Saturday afternoon's qualifying session was divided into three parts. The first part ran for 18 minutes, eliminating cars that finished the session 15th or below. The 107% rule was in effect, requiring drivers to reach a time within 107 per cent of the quickest lap to qualify. The second part lasted 15 minutes, eliminating cars in 11th to 14th. The final 12-minute session determined pole position to tenth. Cars who progressed to the final session were not allowed to change tyres for the race's start, using the tyres with which they set their quickest lap times in the second session. Rosberg was fastest in all three sessions, taking his tenth pole position of the season, and the 14th of his career, with a time of 1:10.023, breaking Rubens Barrichello's 2004 pole lap record by six-tenths of a second. He won the first FIA Pole Trophy as Hamilton could not overtake his poles total with one race left. He was joined on the grid's front row by Hamilton who lost time entering turn ten too fast, causing him to lose control of the rear of his car. Massa qualified third; traffic slowed his final timed lap and he locked his tyres at the Senna S chicane. Fuel pressure problems shut down Massa's engine. Bottas in fourth aborted his final lap after locking his tyres three times.

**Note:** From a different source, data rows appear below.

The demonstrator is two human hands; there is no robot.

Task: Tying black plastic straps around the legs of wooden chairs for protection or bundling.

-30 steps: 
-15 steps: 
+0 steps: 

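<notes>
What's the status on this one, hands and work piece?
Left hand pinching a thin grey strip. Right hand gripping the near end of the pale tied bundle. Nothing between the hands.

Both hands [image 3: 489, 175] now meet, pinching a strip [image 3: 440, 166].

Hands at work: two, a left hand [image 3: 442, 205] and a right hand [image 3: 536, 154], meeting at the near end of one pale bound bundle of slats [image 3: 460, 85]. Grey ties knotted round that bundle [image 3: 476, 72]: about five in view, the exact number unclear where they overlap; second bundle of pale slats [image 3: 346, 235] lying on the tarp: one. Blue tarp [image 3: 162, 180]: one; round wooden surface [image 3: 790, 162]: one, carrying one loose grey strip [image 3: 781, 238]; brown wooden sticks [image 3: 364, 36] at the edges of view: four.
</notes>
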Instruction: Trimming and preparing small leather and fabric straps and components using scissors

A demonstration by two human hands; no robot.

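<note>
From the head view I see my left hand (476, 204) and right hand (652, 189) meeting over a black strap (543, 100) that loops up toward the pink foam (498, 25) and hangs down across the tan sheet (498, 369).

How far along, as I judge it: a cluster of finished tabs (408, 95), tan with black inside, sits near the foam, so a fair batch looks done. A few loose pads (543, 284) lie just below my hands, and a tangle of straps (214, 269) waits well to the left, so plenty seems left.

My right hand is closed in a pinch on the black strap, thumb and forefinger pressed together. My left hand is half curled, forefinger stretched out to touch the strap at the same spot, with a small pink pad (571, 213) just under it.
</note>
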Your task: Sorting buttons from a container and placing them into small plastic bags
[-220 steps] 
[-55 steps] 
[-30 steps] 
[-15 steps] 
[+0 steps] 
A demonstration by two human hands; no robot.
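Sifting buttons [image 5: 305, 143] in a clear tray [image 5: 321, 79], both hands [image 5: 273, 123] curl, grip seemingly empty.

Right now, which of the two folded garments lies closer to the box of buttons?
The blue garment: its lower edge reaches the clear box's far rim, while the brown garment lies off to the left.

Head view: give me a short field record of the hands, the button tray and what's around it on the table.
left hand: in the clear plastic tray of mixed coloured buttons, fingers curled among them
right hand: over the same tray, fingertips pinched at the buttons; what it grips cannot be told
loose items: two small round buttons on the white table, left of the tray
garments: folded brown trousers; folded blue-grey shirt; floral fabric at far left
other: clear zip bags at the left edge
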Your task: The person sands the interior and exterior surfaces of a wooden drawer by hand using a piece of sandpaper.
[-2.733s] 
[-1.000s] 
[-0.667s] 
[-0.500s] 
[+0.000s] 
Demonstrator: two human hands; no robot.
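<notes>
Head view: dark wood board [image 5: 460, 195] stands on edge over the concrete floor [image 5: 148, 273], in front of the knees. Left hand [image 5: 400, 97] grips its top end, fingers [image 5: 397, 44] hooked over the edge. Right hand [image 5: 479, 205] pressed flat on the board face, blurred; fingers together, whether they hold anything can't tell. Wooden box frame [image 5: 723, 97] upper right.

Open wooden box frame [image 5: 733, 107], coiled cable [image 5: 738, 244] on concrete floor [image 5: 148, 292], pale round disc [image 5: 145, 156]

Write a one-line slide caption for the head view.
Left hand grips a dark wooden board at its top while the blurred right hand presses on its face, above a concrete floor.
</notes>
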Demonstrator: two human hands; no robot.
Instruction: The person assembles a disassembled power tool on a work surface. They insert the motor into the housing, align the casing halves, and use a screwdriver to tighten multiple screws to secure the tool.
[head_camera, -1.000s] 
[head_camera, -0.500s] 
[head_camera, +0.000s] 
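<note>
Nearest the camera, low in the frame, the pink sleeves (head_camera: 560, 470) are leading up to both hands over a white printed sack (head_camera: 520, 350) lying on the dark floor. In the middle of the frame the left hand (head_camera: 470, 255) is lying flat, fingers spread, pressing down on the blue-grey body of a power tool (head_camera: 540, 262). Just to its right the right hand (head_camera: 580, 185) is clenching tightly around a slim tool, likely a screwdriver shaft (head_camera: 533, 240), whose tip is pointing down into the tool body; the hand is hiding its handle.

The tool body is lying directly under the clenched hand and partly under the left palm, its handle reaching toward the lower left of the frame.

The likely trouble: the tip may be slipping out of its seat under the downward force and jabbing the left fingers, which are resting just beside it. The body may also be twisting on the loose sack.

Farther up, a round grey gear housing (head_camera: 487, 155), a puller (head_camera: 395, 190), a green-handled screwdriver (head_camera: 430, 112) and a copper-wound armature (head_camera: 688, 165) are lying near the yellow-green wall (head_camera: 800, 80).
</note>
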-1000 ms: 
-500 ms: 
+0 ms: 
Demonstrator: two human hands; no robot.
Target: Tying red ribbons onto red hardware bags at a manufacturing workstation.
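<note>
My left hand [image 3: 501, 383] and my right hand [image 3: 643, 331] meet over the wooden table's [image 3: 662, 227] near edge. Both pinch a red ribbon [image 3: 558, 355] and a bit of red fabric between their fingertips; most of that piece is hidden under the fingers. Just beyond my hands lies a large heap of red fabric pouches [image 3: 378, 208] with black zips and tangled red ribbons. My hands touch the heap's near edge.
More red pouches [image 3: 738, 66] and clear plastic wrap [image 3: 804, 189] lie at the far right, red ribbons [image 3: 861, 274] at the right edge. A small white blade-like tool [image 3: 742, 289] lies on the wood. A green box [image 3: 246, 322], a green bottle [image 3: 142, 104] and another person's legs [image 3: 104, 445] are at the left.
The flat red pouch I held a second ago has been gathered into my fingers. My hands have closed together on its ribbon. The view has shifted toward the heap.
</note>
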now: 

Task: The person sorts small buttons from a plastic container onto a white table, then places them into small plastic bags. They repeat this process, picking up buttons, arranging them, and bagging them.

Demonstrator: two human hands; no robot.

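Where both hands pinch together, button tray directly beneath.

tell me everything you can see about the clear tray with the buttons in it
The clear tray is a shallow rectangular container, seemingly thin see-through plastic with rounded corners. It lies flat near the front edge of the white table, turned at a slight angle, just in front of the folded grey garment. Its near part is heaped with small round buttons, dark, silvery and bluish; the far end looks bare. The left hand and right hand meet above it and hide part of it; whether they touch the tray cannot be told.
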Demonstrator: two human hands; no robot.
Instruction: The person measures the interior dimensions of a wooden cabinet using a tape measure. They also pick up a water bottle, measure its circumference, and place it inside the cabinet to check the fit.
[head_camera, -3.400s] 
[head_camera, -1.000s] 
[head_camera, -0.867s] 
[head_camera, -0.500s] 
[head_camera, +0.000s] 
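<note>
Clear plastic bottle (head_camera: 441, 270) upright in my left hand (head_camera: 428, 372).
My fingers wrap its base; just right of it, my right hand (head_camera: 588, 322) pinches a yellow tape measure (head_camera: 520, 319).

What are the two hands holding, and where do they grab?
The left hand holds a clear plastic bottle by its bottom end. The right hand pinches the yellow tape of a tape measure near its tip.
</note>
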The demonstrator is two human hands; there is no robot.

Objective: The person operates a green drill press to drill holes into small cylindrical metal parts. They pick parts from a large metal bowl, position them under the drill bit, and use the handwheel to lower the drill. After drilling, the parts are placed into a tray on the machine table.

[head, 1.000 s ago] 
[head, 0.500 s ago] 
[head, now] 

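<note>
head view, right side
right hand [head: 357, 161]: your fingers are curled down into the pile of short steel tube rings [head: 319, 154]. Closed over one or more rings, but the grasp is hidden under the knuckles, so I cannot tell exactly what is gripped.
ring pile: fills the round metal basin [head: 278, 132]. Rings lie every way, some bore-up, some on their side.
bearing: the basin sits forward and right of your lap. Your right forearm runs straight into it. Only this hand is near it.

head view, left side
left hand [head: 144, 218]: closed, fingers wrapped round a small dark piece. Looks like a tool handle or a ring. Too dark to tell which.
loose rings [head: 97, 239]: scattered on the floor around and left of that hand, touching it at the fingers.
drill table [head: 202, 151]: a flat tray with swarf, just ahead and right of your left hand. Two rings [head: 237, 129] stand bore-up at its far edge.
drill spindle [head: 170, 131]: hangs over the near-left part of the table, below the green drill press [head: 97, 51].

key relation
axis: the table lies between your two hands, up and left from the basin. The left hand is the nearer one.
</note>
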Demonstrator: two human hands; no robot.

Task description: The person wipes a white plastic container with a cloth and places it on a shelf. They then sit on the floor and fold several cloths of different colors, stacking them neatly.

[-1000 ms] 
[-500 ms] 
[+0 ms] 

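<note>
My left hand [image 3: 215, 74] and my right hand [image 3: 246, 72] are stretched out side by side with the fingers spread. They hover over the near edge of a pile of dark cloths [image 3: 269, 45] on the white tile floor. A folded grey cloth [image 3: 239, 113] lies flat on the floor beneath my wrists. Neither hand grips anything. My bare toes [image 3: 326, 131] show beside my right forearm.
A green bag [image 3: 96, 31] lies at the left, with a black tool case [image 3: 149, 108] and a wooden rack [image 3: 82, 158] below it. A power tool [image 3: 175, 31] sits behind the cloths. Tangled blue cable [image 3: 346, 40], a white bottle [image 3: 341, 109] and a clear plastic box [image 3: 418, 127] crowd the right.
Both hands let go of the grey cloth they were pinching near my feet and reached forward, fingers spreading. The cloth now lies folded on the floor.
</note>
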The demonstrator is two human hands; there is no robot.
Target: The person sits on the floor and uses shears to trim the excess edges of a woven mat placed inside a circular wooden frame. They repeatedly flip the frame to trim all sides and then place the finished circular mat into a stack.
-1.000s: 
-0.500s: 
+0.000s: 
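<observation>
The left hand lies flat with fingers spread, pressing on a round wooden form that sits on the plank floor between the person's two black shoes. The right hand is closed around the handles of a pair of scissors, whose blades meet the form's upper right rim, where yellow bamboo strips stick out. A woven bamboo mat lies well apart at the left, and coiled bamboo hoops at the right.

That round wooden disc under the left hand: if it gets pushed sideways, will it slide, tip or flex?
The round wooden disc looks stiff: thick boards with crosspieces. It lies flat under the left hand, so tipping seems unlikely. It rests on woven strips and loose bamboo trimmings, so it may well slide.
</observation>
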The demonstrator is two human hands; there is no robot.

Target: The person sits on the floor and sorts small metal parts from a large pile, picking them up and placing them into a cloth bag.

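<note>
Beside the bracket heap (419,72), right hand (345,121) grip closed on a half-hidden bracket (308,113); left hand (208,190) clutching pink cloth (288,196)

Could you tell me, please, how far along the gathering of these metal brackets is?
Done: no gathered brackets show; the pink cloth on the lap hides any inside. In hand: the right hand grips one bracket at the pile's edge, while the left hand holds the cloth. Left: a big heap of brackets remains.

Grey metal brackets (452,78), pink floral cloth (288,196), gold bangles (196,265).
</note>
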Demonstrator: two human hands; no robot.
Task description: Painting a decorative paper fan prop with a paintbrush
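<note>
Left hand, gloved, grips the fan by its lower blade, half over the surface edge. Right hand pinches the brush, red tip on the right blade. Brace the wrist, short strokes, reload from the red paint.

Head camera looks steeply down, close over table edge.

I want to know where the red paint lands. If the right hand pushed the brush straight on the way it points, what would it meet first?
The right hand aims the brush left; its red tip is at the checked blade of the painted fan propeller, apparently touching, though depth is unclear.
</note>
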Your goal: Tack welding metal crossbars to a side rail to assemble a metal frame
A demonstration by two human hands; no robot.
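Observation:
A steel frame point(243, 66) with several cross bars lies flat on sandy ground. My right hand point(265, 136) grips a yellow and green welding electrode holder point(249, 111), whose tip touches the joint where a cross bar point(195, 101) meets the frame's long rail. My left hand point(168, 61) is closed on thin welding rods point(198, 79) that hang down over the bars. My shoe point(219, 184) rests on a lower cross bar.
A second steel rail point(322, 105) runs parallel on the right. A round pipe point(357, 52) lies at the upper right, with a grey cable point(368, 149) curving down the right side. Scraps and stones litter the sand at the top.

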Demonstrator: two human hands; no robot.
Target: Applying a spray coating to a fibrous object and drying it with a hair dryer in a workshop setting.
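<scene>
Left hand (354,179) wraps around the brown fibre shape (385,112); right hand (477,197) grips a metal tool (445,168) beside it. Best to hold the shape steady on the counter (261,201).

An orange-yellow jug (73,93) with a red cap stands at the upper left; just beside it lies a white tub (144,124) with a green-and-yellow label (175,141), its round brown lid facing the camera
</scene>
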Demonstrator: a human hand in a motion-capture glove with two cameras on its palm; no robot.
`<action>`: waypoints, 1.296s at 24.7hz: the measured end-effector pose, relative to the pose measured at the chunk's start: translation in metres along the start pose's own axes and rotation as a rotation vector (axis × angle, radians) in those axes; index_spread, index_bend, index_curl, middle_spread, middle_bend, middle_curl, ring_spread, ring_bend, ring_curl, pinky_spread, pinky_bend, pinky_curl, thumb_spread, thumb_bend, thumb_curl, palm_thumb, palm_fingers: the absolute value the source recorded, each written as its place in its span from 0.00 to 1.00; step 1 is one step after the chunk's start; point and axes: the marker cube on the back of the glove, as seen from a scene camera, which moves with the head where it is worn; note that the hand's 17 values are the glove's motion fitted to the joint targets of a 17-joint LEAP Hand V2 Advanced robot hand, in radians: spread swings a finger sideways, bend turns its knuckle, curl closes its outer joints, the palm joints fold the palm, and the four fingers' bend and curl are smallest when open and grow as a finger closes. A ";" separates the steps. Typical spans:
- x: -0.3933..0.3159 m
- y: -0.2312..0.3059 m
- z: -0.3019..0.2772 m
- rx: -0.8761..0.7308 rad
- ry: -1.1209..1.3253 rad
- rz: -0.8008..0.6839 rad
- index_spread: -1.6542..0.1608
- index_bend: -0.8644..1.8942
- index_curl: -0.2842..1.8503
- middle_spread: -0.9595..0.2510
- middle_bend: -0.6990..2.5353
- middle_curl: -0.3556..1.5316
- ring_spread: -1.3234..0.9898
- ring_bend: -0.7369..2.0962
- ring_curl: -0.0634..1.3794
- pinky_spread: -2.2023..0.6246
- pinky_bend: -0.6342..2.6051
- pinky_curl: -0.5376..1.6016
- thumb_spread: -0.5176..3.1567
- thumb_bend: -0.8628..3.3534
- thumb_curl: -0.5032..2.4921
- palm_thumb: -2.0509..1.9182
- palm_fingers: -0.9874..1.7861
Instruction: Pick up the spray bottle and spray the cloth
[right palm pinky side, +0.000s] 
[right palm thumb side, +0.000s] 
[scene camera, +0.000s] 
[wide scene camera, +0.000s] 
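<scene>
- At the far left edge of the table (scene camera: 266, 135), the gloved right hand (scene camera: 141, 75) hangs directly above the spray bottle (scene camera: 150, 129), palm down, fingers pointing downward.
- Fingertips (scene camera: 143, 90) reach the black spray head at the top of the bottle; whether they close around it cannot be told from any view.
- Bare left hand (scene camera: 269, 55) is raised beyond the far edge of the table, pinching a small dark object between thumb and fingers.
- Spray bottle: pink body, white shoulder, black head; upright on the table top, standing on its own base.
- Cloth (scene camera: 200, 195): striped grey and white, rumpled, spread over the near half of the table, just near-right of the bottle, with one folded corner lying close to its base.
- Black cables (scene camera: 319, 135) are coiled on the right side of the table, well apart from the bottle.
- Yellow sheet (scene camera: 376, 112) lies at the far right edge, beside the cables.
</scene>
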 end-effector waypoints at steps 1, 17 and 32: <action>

Button and Vettel took fifth and sixth. Button's fastest timed lap was his first but he failed to improve on his second. It allowed Vettel to challenge him but was 0.080 seconds slower than Button on his second timed lap. Magnussen in seventh did not feel the soft tyres helped him and was unable to go faster. The Ferrari duo of Alonso and Räikkönen were eighth and tenth; Ricciardo separated them, believing minor pre-qualifying fine-tuning adjustments to his car affected its balance. Gutiérrez, considered as "one of the standout performers" of qualifying, was the fastest driver not to qualify for the final session. Nico Hülkenberg had difficulty finding a rhythm and took 12th, ahead of Adrian Sutil's slower Sauber car. Kvyat qualified 14th after electing not to record a lap in the second session and was demoted ten places on the grid for carrying over an engine penalty from the United States Grand Prix. Hence, Romain Grosjean inherited the position, after Lotus made overnight adjustments to his car. Vergne had difficulty in driving and an incorrect set-up left him in 15th. Pérez originally took 16th but a seven-place grid penalty was applied after he was deemed to have caused an avoidable accident with Sutil in the United States and Maldonado inherited the place.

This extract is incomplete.